Although it begins with the formula of the uplifting telemovie, The Soloist veers towards a much more interesting and honest story as it goes on. Despite flashbacks showing Ayers’ youth and the beginnings of his illness, no pat explanation is concocted for the voices in his head nor is there a suggestion of a simple cure. The healing power of music gives him solace, but only temporarily. The Soloist instead becomes an indictment of a society that lets down so many of its members, seen in hellish Skid Row sequences.

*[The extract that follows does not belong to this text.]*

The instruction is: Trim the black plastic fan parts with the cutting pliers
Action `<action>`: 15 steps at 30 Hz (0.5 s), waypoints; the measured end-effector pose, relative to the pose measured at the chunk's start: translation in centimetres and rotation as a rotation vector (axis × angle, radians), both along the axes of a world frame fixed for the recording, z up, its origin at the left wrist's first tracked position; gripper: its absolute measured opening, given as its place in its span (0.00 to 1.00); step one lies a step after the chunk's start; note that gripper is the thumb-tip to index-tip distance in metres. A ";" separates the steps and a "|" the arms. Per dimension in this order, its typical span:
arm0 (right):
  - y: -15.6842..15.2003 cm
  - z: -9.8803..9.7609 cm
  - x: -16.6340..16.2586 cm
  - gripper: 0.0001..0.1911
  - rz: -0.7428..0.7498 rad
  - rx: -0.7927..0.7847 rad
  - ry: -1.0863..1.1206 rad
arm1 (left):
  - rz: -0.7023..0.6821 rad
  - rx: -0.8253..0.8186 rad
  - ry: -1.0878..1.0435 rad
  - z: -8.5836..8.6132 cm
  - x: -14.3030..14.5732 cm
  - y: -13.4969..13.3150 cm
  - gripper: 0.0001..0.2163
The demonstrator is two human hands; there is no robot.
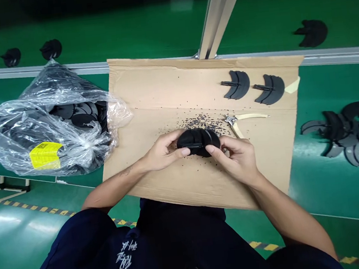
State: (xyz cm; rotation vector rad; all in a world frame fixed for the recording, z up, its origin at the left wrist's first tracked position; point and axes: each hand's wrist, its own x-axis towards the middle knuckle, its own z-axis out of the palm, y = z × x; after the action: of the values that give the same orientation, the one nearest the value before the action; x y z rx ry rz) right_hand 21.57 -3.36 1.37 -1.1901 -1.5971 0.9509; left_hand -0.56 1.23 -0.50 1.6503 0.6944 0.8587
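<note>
My left hand [168, 151] and my right hand [237, 156] hold a black curved plastic part [196, 142] between them, thumbs on its near side. The part is above a cardboard sheet [172, 187], over a scatter of small black plastic bits [202, 121]. Just beyond my right hand lies a pair of nippers [234, 121] with cream handles, its jaws spread. Farther back on the cardboard rest two black curved parts with thin stems, one on the left [238, 84] and one on the right [271, 88].
A clear plastic bag [13, 127] of black parts with a yellow label [45, 155] overlaps the cardboard's left edge. More black parts [357, 131] lie heaped on the green table at right. A metal post [217, 13] rises at the back, with a glossy panel behind.
</note>
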 end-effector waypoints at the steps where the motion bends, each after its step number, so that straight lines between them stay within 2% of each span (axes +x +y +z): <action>1: 0.1 -0.1 0.0 0.20 0.008 0.021 -0.004 | 0.001 0.035 0.003 0.0 0.0 0.0 0.16; 6: 0.2 -0.4 0.1 0.20 0.010 0.128 -0.042 | 0.016 0.165 0.002 0.2 -0.2 -0.1 0.14; 10: 0.0 -0.7 0.0 0.11 -0.065 0.098 -0.035 | -0.014 0.176 -0.029 0.1 -0.3 -0.1 0.14; 15: 0.0 -0.8 0.3 0.11 -0.053 0.101 -0.060 | -0.056 0.166 -0.018 0.1 -0.5 -0.1 0.14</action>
State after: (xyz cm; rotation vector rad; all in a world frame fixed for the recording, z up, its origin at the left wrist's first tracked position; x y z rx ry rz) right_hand 21.82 -3.39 0.59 -1.1952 -1.6330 0.7981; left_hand -1.03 1.14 -0.39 1.7983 0.5745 0.9100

By taking a hard turn into more out-of-the-ordinary territory in its second half, The Soloist does cause itself some problems. Subplots from the early stages of the movie, like the war Lopez fights with raccoons in his yard or the way the newspaper industry decays underneath him and his co-workers, become forgotten and never really go anywhere. It’s a shame because showing a world outside the relationship between the two leads gives it valuable context. Lopez’s family issues do continue bubbling along however, which is unfortunate because that’s the least interesting of the subplots.

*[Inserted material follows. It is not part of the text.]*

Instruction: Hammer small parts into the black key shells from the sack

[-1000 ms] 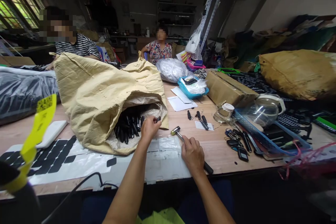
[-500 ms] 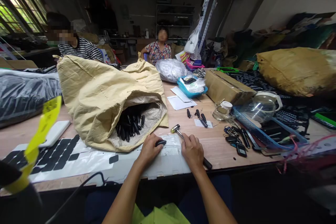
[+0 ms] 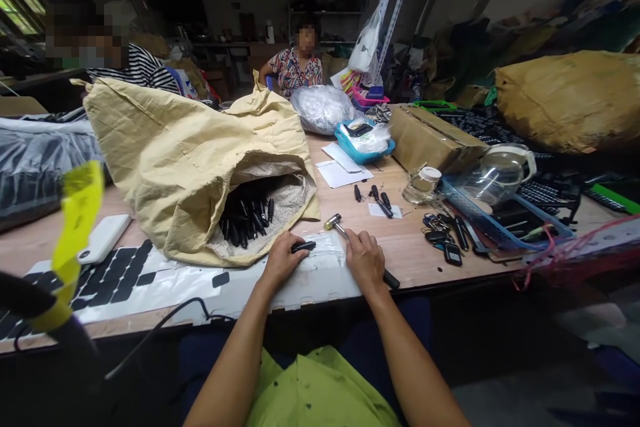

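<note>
1. The left grip [image 3: 283, 257] is closed round one black piece [image 3: 304, 247], pinched between thumb and fingers, with its free end jutting toward the right grip [image 3: 366, 259]
2. The right grip is wrapped about the handle of a hammer [image 3: 333, 221], whose head reaches out past the fingers, apart from the black piece
3. The held piece sits low over clear plastic [image 3: 327, 255] on the counter [image 3: 417, 267], between the two grips and near the mouth of a cloth sack [image 3: 175, 160] with more black pieces [image 3: 245, 221] inside
4. A yellow tag [image 3: 77, 230] at far left carries dark print, too blurred to read
</note>
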Motion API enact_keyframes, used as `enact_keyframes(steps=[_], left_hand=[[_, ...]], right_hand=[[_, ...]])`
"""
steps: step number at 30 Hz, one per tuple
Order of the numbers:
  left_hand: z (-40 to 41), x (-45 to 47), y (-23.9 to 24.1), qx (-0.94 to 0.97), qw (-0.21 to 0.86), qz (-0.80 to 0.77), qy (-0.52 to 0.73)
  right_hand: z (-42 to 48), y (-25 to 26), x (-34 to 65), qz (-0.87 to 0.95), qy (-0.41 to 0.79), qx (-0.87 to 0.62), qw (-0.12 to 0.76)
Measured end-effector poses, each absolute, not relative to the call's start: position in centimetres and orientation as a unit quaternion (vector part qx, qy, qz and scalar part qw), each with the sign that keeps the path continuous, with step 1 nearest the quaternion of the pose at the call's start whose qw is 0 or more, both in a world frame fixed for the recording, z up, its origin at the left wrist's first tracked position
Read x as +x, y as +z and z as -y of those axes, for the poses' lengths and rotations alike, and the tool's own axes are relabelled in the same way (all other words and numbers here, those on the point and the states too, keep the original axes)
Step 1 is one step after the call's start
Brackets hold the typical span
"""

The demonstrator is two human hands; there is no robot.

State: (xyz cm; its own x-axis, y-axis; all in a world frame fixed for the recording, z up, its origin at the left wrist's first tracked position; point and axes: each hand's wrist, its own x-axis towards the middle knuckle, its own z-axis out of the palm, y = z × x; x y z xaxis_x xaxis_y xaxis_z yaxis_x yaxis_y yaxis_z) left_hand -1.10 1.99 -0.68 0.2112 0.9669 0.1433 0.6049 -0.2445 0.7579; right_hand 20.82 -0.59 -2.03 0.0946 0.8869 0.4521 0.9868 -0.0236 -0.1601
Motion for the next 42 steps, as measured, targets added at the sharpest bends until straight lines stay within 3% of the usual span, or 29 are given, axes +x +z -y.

Director Joe Wright – previous adapter of Pride & Prejudice and Atonement – attempts to get into the schizophrenic mindset with several imaginative flights-of-fancy. A breakdown comes with clamouring disembodied voices and a child’s face screaming out of a television while the blissful effect of music is visualised as a psychedelic play of light and colour. Some of these experiments work better than others, which is a pretty accurate summary of the movie as a whole. It’s definitely enjoyable – and it goes without saying that neither of the lead actors can put a foot wrong – but you get the sense it could have been more.